Male diverse sexuality – (Gay, Bisexual and other Men-who-have-sex-with-men – (GBMSM))
The widely used acronym GBMSM - Gay, bisexual and other men-who-have-sex-with-men, reflects the differences in cis-male sexuality (people assigned male at birth). However, this is not to forget non-cis transgender men who may also identify as gay or bisexual, or those assigned male at birth but who may identify as non-gender specific.
The key thing to remember here is not to make assumptions about the gender or sexuality of the patient or with whom they may be having sex. Clinical questions that are gender and sexuality-neutral are keys to forming better partnerships and focus on sexual behaviours rather than sexual identity. (link to http://www.sti.guidelines.org.au/resources/how-to-take-a-sexual-history#how-to-take-a-sexual-history)

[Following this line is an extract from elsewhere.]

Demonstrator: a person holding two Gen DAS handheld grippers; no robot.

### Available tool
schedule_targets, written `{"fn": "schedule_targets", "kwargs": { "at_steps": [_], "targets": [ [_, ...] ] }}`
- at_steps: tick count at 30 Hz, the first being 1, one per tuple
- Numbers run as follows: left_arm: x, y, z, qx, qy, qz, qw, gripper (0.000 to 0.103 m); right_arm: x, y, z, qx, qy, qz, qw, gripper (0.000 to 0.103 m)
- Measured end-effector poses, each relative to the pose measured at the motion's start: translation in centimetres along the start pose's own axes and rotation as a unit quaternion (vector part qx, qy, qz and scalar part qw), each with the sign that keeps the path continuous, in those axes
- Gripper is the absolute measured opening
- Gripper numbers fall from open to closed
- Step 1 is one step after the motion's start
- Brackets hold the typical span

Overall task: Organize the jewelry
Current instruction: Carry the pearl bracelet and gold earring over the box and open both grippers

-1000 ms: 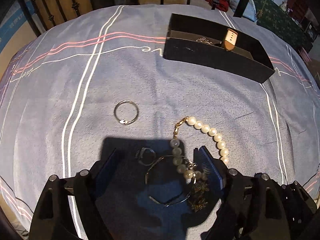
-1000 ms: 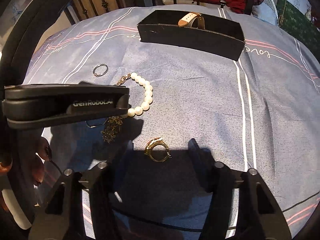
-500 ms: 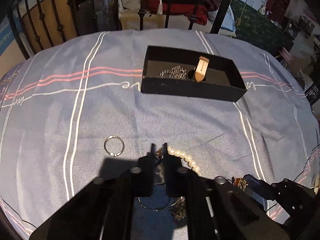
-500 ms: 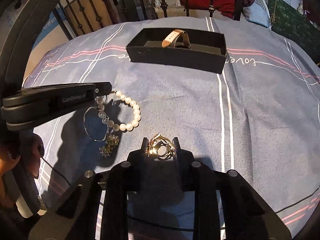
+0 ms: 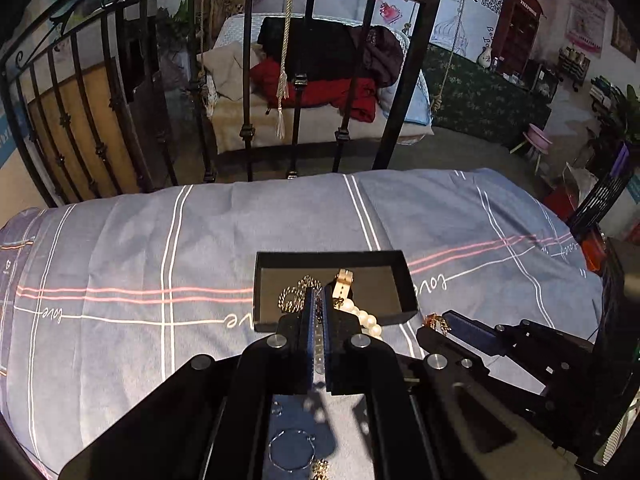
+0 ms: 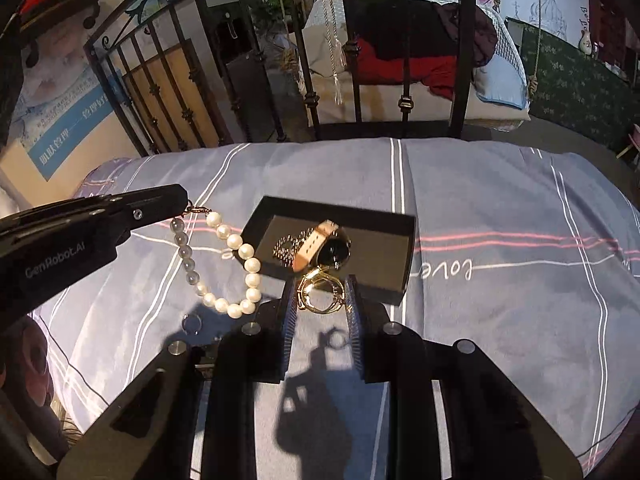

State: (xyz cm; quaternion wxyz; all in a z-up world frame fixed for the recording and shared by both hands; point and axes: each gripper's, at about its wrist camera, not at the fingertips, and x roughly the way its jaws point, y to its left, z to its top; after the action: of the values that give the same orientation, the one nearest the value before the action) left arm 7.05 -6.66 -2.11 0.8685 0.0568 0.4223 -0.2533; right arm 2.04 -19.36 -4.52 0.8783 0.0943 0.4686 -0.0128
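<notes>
The jewelry box [image 6: 400,264] sits on the bed [image 6: 500,208], in front of the iron bed frame [image 6: 404,40]. In it lie a watch [image 6: 328,246] and, to its left, a chain [image 6: 286,252]. The left gripper [image 5: 318,300] holds a pearl bracelet [image 6: 244,264] hanging left of the box; the right gripper [image 6: 322,296] holds a bangle [image 6: 320,294] at the box's near edge. A ring [image 6: 192,324] lies on the bed below the bracelet.

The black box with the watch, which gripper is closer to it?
Right. The right gripper holds its gold bracelet at the black box front wall; the left gripper hangs beside it.
</notes>
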Motion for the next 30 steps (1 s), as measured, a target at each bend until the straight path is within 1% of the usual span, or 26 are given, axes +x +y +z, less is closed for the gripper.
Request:
{"fn": "schedule_targets", "kwargs": {
  "at_steps": [3,5,8,11,12,13,14,15,17,18,19,20,22,24,25,28,29,30],
  "targets": [
    [1.2,0.3,1.9,-0.006,-0.002,0.001,1.0000,0.003,2.0,-0.3,2.0,0.003,0.004,-0.003,1.000,0.025],
    [2.3,0.5,2.5,-0.009,0.001,0.003,1.0000,0.003,3.5,-0.7,3.1,0.007,0.012,-0.006,1.000,0.025],
    [4.4,0.7,3.1,-0.008,0.012,0.007,0.9999,0.003,5.8,-1.0,4.2,0.005,0.023,-0.013,1.000,0.025],
    [6.7,0.9,3.2,-0.009,0.033,0.009,0.9994,0.003,7.9,-1.1,4.3,-0.002,0.037,-0.023,0.999,0.026],
    [7.6,0.9,3.1,-0.007,0.045,0.015,0.9988,0.003,8.6,-1.2,4.2,-0.004,0.045,-0.028,0.999,0.035],
    [8.3,0.8,3.0,-0.001,0.057,0.022,0.9982,0.003,9.2,-1.3,4.1,-0.002,0.052,-0.032,0.998,0.054],
    [8.6,0.8,2.8,0.002,0.061,0.028,0.9978,0.004,9.6,-1.5,3.9,-0.001,0.053,-0.033,0.998,0.061],
    [8.8,0.8,2.6,0.007,0.063,0.038,0.9973,0.005,9.6,-1.6,3.8,-0.002,0.051,-0.036,0.998,0.065],
    [8.4,1.1,2.0,0.006,0.060,0.050,0.9969,0.020,9.3,-1.6,3.4,-0.005,0.045,-0.040,0.998,0.065],
    [7.9,1.4,1.6,0.003,0.055,0.055,0.9970,0.036,9.1,-1.7,3.2,-0.004,0.045,-0.041,0.998,0.065],
    [7.2,1.7,1.2,-0.001,0.050,0.062,0.9968,0.050,8.8,-1.8,3.0,-0.002,0.046,-0.042,0.998,0.065],
    [6.1,1.9,0.7,-0.007,0.042,0.072,0.9964,0.055,8.2,-1.8,2.7,-0.002,0.043,-0.040,0.998,0.065],
    [3.6,2.0,-0.3,-0.013,0.026,0.083,0.9962,0.077,6.3,-1.5,1.4,-0.005,0.032,-0.039,0.999,0.068],
    [0.7,2.1,-1.3,-0.022,0.005,0.095,0.9952,0.089,4.5,-0.7,-0.1,-0.016,0.025,-0.038,0.999,0.070],
    [-0.4,2.1,-1.7,-0.029,0.000,0.096,0.9950,0.092,3.6,-0.2,-1.0,-0.020,0.022,-0.037,0.999,0.071],
    [-3.5,2.2,-3.2,-0.047,-0.014,0.086,0.9951,0.097,1.1,1.5,-4.1,-0.025,0.022,-0.023,0.999,0.071],
    [-4.0,2.4,-3.7,-0.053,-0.006,0.083,0.9951,0.097,0.3,2.3,-5.2,-0.028,0.022,-0.020,0.999,0.072],
    [-4.2,2.6,-4.3,-0.061,0.013,0.077,0.9950,0.097,-0.4,3.0,-6.2,-0.031,0.021,-0.017,0.999,0.072]
  ]
}}
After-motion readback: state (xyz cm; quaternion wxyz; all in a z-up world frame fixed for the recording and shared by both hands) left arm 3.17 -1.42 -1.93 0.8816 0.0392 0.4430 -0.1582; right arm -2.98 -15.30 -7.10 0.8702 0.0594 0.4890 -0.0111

Contact tracing may be challenging with a proportion of GBMSM, who have high numbers of recent anonymous partners (both for the person and also the contact tracer), where contact details are not always known and therefore contact is not possible. However, other people may have met anonymous partners online where profiles, email addresses and mobile telephone numbers are available, and contact is possible either by the person or by contact tracing services.
Some may find the email or SMS notification services that are available online helpful. See Ways of Notifying Contacts
McNair R, ‘A guide to sensitive care for lesbian, gay and bisexual people attending general practice’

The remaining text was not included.